Programme gegen Antisemitismus
Antisemitismus wurde in der pädagogischen Praxis bislang kaum als eigene Thematik aufgegriffen, als schulisches Thema taucht er in der Regel im Zusammenhang mit den Kreuzzügen oder dem Nationalsozialismus auf; als historisches Phänomen, das weder Vorläufer noch eine Nachgeschichte hat. Neben der historisch ausgerichteten Bildungs- und Unterrichtspraxis zum Nationalsozialismus und zum Holocaust gibt es die antirassistische und gegen Rechtsextremismus orientierte Pädagogik, die sich gegen Antisemitismus wendet, ohne ihn eigens zu thematisieren.
Die Bundesaktionsprogramme der vergangenen Jahre setzen einen neuen Akzent, indem sie Antisemitismus im Titel führen.
Antisemitismus unter Jugendlichen mit islamischem Migrationshintergrund
"Viele muslimische Jugendliche in Deutschland denken antisemitisch. Und ihre Gewaltbereitschaft wächst", titelte jüngst das Wochenmagazin "Die Zeit". Sie bezeichnet den Anschlag auf die Synagoge in Düsseldorf am 2. Oktober 2000, der - wie sich später herausstellte - von zwei jungen Männern mit palästinensischem und marokkanischem Migrationshintergrund begangen wurde, als "die erste antisemitische Gewalttat mit muslimischem Hintergrund".

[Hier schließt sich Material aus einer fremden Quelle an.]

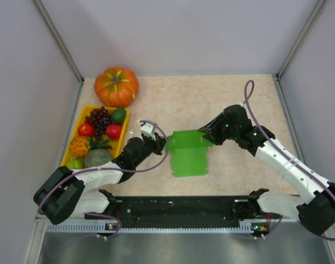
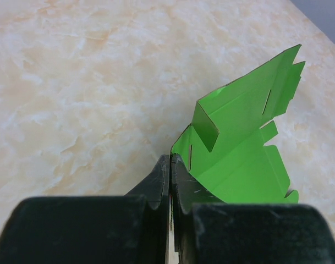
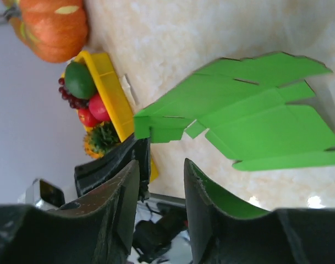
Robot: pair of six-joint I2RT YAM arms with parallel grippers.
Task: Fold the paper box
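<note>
1. Your box [image 1: 189, 154] sits mid-frame in the top view, one panel lifted.
2. Your left gripper [image 2: 170, 160] looks pinched on its left edge; right gripper [image 3: 160, 163] is spread.
3. It's probably light, floppy card, so grab beside creases, gently.

The bright green thin-card paper box [image 1: 189, 157] looks matt and smooth. The beige marbled table top [image 1: 222, 99] under it has a smooth, faintly shiny finish. Left of it, the yellow plastic tray [image 1: 82, 114] looks glossy.

No readable text, labels or signs anywhere.
</note>
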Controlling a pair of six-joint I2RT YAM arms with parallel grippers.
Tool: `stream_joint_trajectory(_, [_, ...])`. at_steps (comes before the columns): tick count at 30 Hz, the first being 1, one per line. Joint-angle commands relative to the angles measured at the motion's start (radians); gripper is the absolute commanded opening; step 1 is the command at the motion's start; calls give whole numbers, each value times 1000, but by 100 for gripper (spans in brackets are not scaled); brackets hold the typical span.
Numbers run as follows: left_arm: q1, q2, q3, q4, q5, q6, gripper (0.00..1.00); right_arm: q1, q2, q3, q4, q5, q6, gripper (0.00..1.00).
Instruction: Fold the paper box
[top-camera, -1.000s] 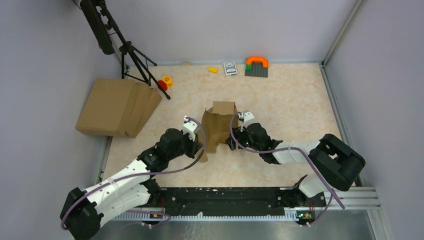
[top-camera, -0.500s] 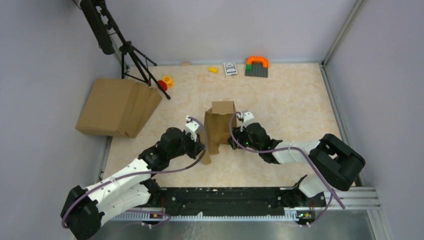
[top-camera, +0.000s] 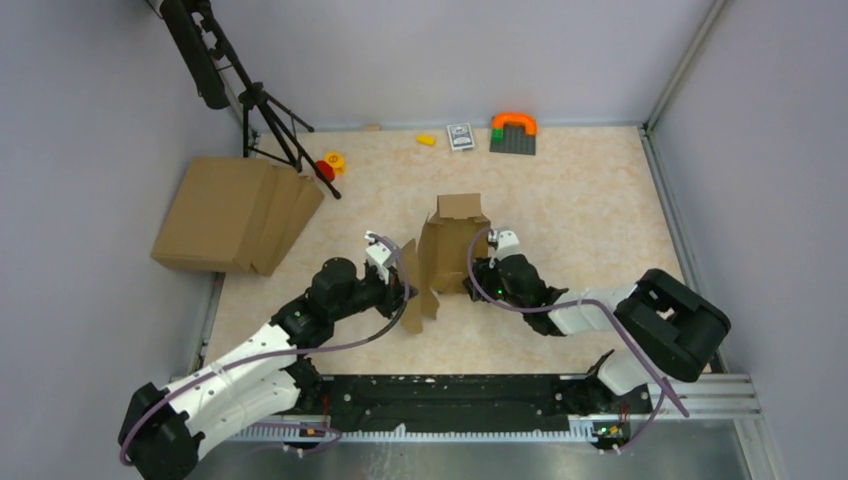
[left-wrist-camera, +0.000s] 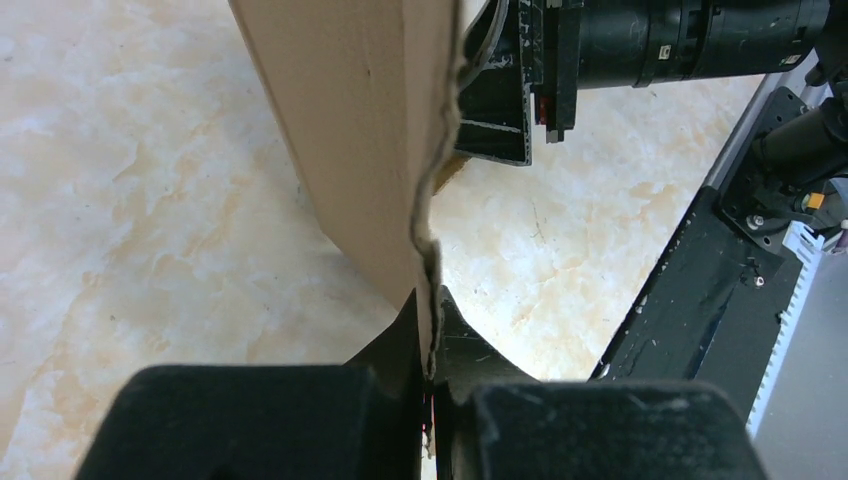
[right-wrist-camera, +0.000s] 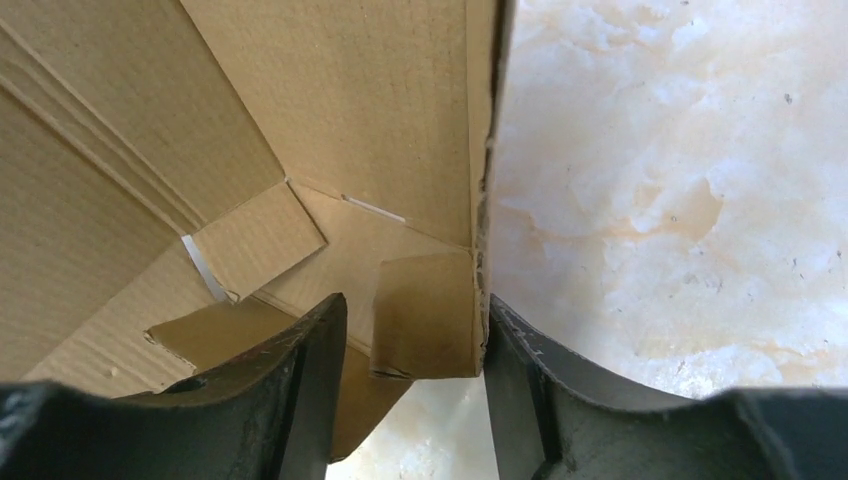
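The paper box (top-camera: 447, 256) is brown cardboard, half folded and standing upright in the middle of the table, with a flap raised at its far end. My left gripper (top-camera: 404, 291) is shut on the thin edge of its left flap; in the left wrist view the edge (left-wrist-camera: 432, 300) runs down between the closed fingers (left-wrist-camera: 430, 345). My right gripper (top-camera: 479, 279) is open at the box's right wall. In the right wrist view its fingers (right-wrist-camera: 415, 325) straddle the wall's edge and a small inner tab (right-wrist-camera: 425, 310); the right finger touches the wall.
A pile of flat brown cardboard (top-camera: 235, 213) lies at the left. A black tripod (top-camera: 268, 108) stands behind it, with red and yellow toys (top-camera: 328, 165) by its foot. A yellow block (top-camera: 426, 139), a card pack (top-camera: 460, 135) and an orange-and-green brick piece (top-camera: 513, 132) line the far wall.
The box has shifted right and a little farther away, and its left flap has spread outward. Both grippers have moved right with it. The left keeps its grip.
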Motion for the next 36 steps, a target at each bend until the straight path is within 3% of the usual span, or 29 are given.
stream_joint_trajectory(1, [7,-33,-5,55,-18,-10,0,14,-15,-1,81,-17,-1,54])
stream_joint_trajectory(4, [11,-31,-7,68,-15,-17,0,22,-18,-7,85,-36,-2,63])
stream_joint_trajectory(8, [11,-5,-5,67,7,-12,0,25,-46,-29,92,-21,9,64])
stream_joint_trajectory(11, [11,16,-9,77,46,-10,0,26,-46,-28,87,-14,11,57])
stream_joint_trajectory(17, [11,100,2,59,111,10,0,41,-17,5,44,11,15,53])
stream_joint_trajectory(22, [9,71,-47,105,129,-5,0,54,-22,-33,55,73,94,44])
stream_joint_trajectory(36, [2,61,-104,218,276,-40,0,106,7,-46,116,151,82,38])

Es gibt bereits Initiativen, die sich diesem Thema widmen. Darunter ist besonders die Kreuzberger Initiative gegen Antisemitismus zu erwähnen, die von Personen mit Migrationshintergrund gegründet wurde und mittlerweile diverses Praxismaterial veröffentlicht hat.

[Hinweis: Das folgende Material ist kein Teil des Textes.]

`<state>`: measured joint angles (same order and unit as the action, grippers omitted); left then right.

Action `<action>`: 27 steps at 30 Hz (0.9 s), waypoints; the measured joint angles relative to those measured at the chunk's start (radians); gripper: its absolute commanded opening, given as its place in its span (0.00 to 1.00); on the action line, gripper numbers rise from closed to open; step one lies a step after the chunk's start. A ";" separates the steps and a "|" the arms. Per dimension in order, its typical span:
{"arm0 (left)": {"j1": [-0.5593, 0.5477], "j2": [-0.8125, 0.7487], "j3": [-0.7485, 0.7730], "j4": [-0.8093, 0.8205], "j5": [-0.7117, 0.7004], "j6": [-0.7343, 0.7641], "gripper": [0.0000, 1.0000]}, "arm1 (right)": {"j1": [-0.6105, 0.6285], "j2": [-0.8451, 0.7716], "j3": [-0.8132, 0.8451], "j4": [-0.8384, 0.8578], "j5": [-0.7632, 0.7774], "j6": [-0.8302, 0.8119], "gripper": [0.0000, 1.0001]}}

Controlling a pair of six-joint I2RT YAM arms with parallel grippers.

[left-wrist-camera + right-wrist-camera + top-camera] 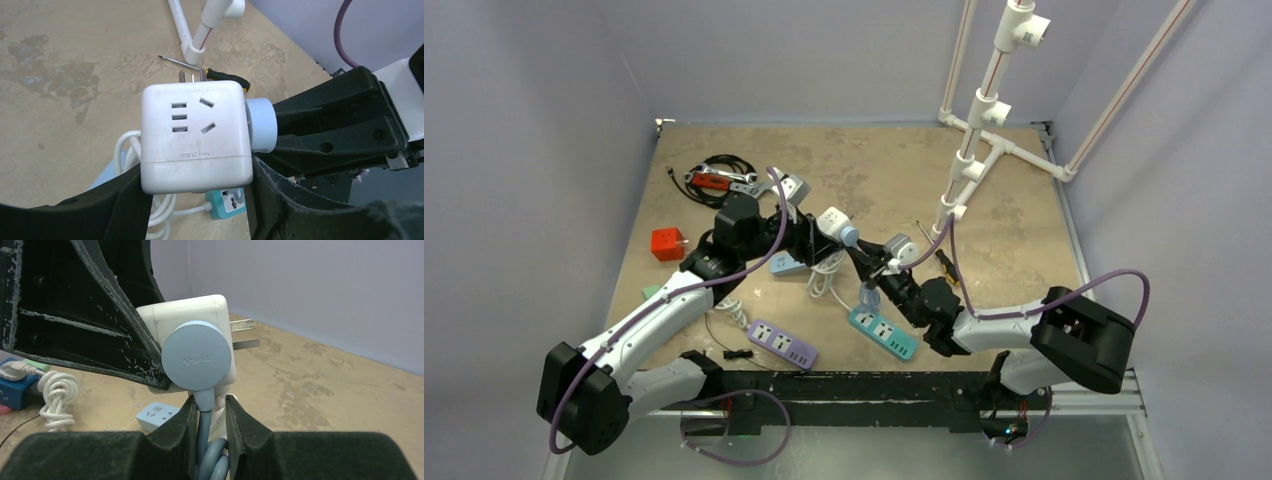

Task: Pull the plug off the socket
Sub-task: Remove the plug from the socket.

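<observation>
A white cube socket [833,219] is held off the table in my left gripper [822,234], which is shut on its sides. In the left wrist view the socket [195,135] sits between my fingers [125,205]. A round light-blue plug [260,125] is seated in its right face. In the right wrist view the plug [196,356] faces me, and my right gripper [209,407] is shut on its grey-blue cable [205,440] just under the plug body. The right gripper also shows in the top view [871,262].
A teal power strip [884,335], a purple strip [782,343] and a light-blue strip [157,416] lie on the table below. A coiled white cable [827,278], a screwdriver [220,74], a red box [667,244] and a white pipe frame [984,130] are nearby.
</observation>
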<state>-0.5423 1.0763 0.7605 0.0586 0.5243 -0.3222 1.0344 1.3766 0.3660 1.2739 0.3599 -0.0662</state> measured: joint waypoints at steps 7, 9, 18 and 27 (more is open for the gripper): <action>-0.016 -0.009 0.006 -0.053 -0.058 0.035 0.00 | -0.002 -0.040 -0.007 -0.057 -0.016 0.003 0.00; -0.039 -0.009 0.024 -0.086 -0.090 0.051 0.00 | -0.002 -0.093 -0.031 -0.088 -0.030 0.004 0.00; -0.118 0.031 0.084 -0.131 -0.185 0.054 0.00 | -0.008 -0.325 -0.105 -0.212 -0.066 -0.002 0.00; -0.105 0.051 0.086 -0.135 -0.157 0.052 0.00 | -0.014 -0.304 -0.111 -0.213 -0.067 0.005 0.00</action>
<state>-0.6476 1.1275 0.8467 -0.0769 0.3672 -0.2703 1.0206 1.0729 0.2550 1.0611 0.2928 -0.0608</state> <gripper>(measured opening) 0.580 0.236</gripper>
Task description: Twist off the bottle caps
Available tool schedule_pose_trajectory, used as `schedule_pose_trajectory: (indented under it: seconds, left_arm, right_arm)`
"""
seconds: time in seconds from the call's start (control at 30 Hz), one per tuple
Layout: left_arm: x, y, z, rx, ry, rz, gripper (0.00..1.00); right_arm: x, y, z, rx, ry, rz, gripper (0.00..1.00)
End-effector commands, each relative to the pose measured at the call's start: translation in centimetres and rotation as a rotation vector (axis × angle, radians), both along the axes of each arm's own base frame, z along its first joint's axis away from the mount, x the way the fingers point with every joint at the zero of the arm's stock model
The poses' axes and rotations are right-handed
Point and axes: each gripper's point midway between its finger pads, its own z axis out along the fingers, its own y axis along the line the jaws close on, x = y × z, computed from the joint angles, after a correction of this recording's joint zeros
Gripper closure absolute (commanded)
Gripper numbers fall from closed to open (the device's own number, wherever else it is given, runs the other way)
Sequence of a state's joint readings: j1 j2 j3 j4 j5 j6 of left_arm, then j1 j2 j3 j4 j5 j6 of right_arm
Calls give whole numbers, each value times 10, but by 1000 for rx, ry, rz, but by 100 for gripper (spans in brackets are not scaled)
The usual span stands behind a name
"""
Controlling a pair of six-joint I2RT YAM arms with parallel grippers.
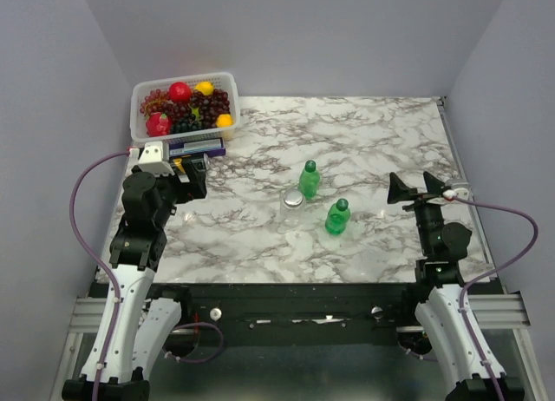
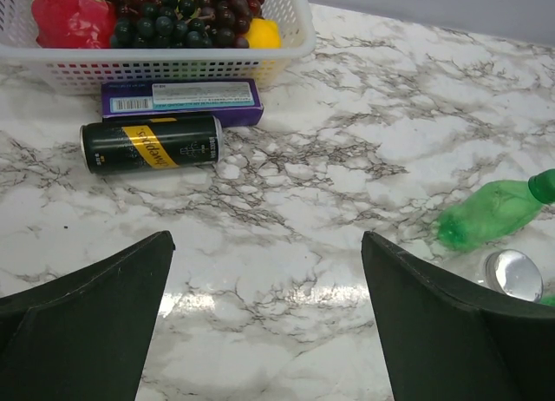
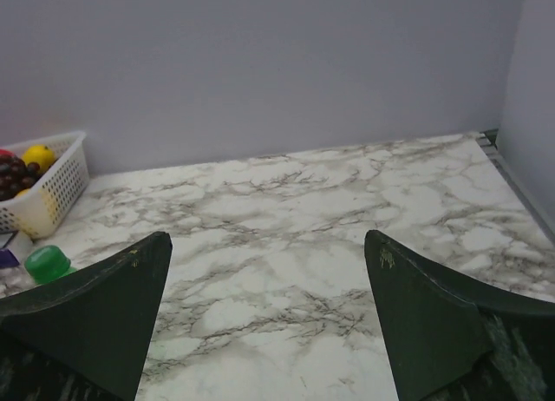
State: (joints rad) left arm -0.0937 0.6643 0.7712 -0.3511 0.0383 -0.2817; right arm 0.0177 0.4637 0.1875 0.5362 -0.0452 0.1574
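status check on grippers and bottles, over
Left gripper open, empty; right gripper open, empty. Far green bottle, clear bottle, near green bottle upright, caps on. Can lies beside box, clear of them.

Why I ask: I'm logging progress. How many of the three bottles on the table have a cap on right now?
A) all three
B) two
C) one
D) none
A: in the top view the far green bottle carries the far green cap, the near green bottle the near green cap, and the clear bottle the silvery cap.
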Motion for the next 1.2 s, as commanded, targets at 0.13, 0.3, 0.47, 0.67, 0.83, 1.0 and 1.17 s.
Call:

Vermittlung jüdischer Geschichte und Gegenwart
Für den pädagogischen Umgang mit Antisemitismus wird in jüngster Zeit eine differenziertere Repräsentation von Juden in der Bildungspraxis und in Lehrmaterialien eingefordert: Bei der Auseinandersetzung mit Antisemitismus rückten Juden bislang vor allem als Opfer in den Blick, die Geschichte des Judentums werde nur im Kontext von Antisemitismus rezipiert. Die Viktimisierung weise Juden einzig den Status des Opfers zu. Um dieser Fremdbestimmung entgegenzuwirken, müsse die Geschichte des Judentums in seiner ganzen Breite und Vielfalt unterrichtet werden. Spurensuche jüdischen Lebens dürfe nicht nur die gewaltsam verwischten Spuren suchen, sondern müsse sich auch dem heutigen Judentum zuwenden. In einer pädagogischen Empfehlung des Leo Baeck Instituts heißt es: "Zwar ist fortdauerndes Erinnern an die Judenverfolgung und den Zivilisationsbruch des Holocaust im Unterricht unverzichtbar, doch eine weitgehende Reduzierung der deutsch-jüdischen Geschichte auf diese Dimension ist didaktisch verfehlt. Sie lässt Juden vorzugsweise als Objekte und Opfer der deutschen Geschichte erscheinen, nicht jedoch als Träger einer eignen Kultur und als Mitgestalter der modernen Welt."